→ **Description of the task**
Would you restate the listing word for word, with the images omitted?

→ **Data below**
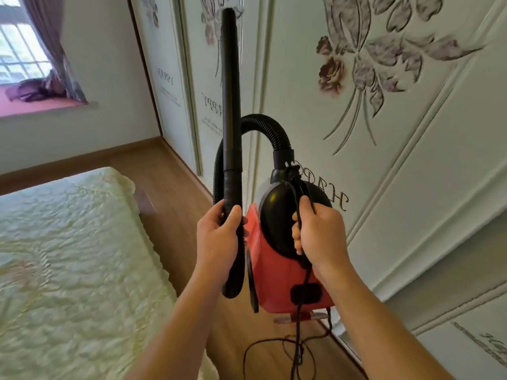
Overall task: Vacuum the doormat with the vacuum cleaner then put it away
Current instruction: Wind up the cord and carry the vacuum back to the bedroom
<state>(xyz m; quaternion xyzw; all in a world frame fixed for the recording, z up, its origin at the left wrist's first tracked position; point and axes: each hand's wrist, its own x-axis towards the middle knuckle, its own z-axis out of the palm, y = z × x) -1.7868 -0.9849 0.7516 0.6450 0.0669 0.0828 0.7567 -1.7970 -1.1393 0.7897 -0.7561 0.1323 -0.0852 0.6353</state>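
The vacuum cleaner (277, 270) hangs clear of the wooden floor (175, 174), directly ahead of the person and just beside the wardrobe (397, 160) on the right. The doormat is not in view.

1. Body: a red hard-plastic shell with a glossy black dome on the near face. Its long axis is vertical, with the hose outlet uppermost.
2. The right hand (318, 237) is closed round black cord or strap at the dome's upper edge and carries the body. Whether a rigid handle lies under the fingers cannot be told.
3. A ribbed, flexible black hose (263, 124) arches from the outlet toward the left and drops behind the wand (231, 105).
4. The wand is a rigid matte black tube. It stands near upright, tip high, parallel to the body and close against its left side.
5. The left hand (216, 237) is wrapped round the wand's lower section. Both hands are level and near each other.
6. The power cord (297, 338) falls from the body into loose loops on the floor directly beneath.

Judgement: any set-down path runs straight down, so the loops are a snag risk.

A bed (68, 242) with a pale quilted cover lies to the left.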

→ **Response box**
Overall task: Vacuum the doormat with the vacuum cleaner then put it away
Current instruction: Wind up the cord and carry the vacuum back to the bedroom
<state>(xyz m; quaternion xyzw; all in a world frame fixed for the recording, z up, its origin at the left wrist's first tracked position; point and axes: each hand's wrist, its own x-axis towards the middle knuckle, its own z-axis out of the palm, y = z × x) -1.7868 -0.9849 0.7516 0.6450 0.0669 0.0828 0.7567 -1.7970 -1.1393 0.7897 -0.7561 0.1323 -0.0852 0.6353</state>
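The vacuum cleaner (277, 270) hangs clear of the wooden floor (175, 174), directly ahead of the person and just beside the wardrobe (397, 160) on the right. The doormat is not in view.

1. Body: a red hard-plastic shell with a glossy black dome on the near face. Its long axis is vertical, with the hose outlet uppermost.
2. The right hand (318, 237) is closed round black cord or strap at the dome's upper edge and carries the body. Whether a rigid handle lies under the fingers cannot be told.
3. A ribbed, flexible black hose (263, 124) arches from the outlet toward the left and drops behind the wand (231, 105).
4. The wand is a rigid matte black tube. It stands near upright, tip high, parallel to the body and close against its left side.
5. The left hand (216, 237) is wrapped round the wand's lower section. Both hands are level and near each other.
6. The power cord (297, 338) falls from the body into loose loops on the floor directly beneath.

Judgement: any set-down path runs straight down, so the loops are a snag risk.

A bed (68, 242) with a pale quilted cover lies to the left.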

Nothing further is needed for this answer.